§ **Requirement**
Please take the lines from the one holding "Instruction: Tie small" through the one holding "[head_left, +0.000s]" in the data below and copy them exactly.

§ **Data block**
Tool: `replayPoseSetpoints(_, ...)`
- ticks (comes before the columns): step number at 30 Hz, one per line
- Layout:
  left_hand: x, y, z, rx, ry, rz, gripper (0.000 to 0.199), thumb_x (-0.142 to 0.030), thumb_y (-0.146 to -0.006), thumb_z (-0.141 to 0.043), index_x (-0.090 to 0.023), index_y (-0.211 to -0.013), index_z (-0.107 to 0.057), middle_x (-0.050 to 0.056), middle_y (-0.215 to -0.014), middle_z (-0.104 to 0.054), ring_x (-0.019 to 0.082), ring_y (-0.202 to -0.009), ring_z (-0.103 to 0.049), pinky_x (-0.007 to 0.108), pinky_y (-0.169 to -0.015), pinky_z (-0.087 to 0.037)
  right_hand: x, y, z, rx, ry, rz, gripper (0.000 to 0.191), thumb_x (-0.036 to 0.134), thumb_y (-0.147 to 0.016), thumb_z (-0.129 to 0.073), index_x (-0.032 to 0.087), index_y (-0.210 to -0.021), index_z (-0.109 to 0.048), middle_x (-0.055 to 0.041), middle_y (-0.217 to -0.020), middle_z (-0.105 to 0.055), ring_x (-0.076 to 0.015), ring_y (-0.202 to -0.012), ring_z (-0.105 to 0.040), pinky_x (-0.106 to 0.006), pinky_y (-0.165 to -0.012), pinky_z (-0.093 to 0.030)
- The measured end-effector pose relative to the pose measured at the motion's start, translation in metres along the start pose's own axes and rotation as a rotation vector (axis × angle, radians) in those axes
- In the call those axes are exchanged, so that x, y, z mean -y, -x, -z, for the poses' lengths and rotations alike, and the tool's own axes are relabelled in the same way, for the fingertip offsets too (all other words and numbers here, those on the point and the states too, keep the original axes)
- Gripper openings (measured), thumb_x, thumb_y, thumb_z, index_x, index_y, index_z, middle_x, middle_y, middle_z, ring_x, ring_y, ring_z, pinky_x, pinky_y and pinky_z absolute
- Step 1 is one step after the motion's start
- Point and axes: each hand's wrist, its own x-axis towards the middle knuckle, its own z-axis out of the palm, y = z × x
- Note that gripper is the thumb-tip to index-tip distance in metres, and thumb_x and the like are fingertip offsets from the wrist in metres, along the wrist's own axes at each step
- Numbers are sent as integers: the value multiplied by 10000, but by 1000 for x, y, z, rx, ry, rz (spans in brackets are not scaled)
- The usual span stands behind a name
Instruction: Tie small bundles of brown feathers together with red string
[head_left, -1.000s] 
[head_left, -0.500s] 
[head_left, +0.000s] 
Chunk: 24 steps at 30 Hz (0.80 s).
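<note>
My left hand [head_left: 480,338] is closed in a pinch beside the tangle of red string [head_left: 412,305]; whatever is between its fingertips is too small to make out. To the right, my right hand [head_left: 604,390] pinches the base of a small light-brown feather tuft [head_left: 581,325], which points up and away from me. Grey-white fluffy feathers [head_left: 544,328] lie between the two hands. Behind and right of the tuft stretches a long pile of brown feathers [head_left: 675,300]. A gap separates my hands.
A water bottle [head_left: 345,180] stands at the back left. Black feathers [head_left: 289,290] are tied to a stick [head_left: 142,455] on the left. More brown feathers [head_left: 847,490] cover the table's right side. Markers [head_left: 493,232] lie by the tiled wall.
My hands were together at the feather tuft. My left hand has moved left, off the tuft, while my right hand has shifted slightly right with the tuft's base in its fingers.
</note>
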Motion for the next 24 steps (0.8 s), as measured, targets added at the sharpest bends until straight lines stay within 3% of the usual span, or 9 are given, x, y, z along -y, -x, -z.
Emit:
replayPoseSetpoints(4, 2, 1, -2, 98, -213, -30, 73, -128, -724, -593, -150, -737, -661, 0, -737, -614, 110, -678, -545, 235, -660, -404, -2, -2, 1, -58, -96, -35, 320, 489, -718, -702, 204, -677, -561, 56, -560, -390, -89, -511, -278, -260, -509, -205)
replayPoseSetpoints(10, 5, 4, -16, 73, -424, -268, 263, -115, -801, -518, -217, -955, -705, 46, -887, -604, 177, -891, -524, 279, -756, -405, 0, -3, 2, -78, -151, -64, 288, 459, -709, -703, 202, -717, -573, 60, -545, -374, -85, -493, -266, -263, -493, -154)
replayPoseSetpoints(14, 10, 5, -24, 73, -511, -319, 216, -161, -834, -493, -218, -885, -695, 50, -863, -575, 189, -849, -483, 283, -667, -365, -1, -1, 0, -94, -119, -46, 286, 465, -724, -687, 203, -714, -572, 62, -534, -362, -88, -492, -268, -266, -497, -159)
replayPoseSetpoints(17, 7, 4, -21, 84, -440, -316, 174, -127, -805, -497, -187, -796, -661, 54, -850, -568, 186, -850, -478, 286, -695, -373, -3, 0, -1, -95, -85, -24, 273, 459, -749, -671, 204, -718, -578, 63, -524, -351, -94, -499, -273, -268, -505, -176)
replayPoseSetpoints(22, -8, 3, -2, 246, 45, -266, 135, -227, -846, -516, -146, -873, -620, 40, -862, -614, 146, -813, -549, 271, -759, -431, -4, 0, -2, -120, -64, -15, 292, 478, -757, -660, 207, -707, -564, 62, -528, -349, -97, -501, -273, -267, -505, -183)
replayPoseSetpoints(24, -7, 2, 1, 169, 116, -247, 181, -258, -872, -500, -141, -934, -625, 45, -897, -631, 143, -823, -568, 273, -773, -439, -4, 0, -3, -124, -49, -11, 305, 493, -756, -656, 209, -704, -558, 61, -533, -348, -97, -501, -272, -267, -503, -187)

§ **Result of the exercise**
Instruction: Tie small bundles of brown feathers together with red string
[head_left, -1.000s] 
[head_left, -0.500s] 
[head_left, +0.000s] 

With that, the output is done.